The Guardian has a gallery of images from Mesolens, and there is a short video showing image density from the LMB site, as well as a teachers guide to microscopy.

Nikon Small World

OK, so no video, but WOW!

Have a look at some amazing images from the World Photomicrography Competition.

Children’s Hospital Boston – Great Flash apps for students

Thanks to Rod Murphy for this one.

eSchool News featured CHB’s site as site of the week and it’s well deserved. There are some great animations here, including a nice neurons and synapses animation, some stem cell resources, cancer information and a chance to have a go at making an EM image.

Go have a look!

Imaging Technology Group’s Virtual Microscope – Amazing free software

This is an unbelievable free, open-source piece of software. It basically emulates a scanning electron microscope and allows you all kinds of fuctionality, including: wide range of magnifications of super-high quality images; mass spec analysis with false colouring of different elements present; control over colour, brightness and image position; a very nifty measurement/line tool that is just perfect for the the IB Cells statements on magnifications.

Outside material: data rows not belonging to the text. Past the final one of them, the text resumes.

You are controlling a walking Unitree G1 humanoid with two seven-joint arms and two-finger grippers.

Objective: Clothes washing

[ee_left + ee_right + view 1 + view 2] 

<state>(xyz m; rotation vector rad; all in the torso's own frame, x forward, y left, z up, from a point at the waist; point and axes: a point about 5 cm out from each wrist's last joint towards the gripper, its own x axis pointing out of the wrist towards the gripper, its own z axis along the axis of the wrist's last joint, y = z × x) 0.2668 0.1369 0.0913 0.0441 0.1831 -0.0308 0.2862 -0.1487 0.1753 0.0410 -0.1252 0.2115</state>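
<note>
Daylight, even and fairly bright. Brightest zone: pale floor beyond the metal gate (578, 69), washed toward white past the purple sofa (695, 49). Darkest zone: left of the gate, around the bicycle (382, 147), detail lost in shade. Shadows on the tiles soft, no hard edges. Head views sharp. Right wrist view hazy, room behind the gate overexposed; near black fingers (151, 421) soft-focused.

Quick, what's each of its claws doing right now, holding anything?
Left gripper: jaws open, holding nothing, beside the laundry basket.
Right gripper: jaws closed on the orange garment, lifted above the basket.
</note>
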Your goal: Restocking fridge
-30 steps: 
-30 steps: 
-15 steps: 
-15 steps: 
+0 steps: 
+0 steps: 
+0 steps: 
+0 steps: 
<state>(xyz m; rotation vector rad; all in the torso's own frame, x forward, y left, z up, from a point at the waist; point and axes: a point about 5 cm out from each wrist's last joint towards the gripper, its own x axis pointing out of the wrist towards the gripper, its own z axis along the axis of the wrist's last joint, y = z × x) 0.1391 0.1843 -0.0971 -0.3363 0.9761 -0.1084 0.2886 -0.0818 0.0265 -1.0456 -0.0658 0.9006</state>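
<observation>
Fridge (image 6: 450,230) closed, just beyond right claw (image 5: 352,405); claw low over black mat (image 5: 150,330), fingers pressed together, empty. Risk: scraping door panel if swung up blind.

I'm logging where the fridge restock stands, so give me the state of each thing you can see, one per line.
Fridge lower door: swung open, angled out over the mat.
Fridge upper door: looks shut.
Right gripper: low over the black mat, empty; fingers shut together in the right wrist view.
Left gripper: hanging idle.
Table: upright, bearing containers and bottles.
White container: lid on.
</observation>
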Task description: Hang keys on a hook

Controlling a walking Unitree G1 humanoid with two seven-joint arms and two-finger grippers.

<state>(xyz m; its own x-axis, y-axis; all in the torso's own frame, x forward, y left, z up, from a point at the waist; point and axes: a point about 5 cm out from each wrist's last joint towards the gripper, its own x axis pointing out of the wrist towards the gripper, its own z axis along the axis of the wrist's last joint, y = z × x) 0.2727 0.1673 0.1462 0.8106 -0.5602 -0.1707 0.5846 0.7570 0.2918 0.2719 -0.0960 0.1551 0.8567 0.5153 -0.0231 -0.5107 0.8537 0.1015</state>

The download is 128MB for the package including three images ready to mount. When opened, you can download many more images (around 25-30MB each – huge and great quality).

It’s brilliant – stop reading this and go play with it.

Well, if you’re still reading…

Their excellent website also includes a series of animations on the basics of microscopy, videos on preparing mounts and even a section on careers in microscopy.